• _What to work on_
If a line in the records below holds the word "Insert", copy it.

+ + + +

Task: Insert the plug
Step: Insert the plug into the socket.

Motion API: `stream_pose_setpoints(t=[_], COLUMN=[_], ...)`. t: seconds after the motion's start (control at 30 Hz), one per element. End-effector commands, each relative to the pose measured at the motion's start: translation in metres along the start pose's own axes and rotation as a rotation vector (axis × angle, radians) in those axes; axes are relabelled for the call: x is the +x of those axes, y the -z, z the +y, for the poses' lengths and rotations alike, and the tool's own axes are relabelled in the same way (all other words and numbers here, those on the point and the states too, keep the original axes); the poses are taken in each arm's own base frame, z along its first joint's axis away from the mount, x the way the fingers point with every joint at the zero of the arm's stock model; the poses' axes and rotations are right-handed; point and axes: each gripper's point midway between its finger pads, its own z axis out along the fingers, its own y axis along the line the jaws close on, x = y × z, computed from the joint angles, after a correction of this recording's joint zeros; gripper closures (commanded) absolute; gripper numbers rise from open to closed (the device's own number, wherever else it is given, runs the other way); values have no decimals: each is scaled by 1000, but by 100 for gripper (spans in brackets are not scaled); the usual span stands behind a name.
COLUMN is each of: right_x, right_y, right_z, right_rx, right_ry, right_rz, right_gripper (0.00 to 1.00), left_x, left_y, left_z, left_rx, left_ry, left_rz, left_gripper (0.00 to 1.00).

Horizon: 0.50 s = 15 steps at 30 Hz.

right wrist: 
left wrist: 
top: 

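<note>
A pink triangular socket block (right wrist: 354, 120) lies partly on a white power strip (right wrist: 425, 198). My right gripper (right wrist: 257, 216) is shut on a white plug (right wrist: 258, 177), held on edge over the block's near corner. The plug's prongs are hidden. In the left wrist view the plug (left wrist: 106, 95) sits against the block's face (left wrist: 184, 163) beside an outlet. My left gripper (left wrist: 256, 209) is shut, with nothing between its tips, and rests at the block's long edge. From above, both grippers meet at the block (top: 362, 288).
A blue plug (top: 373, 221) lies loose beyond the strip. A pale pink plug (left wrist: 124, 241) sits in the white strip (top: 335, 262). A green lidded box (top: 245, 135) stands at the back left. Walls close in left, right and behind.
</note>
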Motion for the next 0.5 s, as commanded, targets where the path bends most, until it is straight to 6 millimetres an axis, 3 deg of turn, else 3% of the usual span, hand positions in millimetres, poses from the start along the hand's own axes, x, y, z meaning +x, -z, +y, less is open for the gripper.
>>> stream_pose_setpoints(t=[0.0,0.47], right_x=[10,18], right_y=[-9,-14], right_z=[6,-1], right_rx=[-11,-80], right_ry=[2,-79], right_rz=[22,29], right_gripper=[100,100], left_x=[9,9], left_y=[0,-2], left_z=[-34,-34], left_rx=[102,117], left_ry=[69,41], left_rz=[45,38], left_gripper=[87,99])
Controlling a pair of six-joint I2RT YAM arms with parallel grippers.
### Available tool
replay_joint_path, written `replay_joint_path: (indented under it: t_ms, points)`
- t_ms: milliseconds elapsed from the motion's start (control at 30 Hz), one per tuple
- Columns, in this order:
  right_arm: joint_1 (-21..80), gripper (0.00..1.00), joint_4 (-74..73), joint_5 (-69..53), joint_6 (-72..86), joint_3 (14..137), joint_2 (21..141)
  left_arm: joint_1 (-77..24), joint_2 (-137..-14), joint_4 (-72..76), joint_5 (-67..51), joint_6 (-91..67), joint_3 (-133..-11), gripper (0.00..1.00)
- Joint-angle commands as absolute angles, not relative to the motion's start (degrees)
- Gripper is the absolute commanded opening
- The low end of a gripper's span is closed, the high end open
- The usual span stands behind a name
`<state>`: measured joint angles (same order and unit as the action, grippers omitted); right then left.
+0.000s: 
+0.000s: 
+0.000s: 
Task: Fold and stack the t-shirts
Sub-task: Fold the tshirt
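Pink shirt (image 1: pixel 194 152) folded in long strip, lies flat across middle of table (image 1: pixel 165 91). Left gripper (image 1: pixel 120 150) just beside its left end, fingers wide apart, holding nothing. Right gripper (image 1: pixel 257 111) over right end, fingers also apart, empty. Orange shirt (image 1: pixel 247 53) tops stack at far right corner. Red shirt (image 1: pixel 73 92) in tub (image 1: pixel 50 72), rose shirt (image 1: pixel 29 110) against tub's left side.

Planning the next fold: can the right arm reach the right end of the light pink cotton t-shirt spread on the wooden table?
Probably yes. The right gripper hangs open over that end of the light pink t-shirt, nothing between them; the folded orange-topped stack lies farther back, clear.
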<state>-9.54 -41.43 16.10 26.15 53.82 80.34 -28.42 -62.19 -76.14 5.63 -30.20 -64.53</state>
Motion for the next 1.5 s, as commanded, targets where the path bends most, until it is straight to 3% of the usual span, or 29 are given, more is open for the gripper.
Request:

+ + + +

• _Answer to this task_
Task: Insert the plug
Step: Insert the plug into the socket.

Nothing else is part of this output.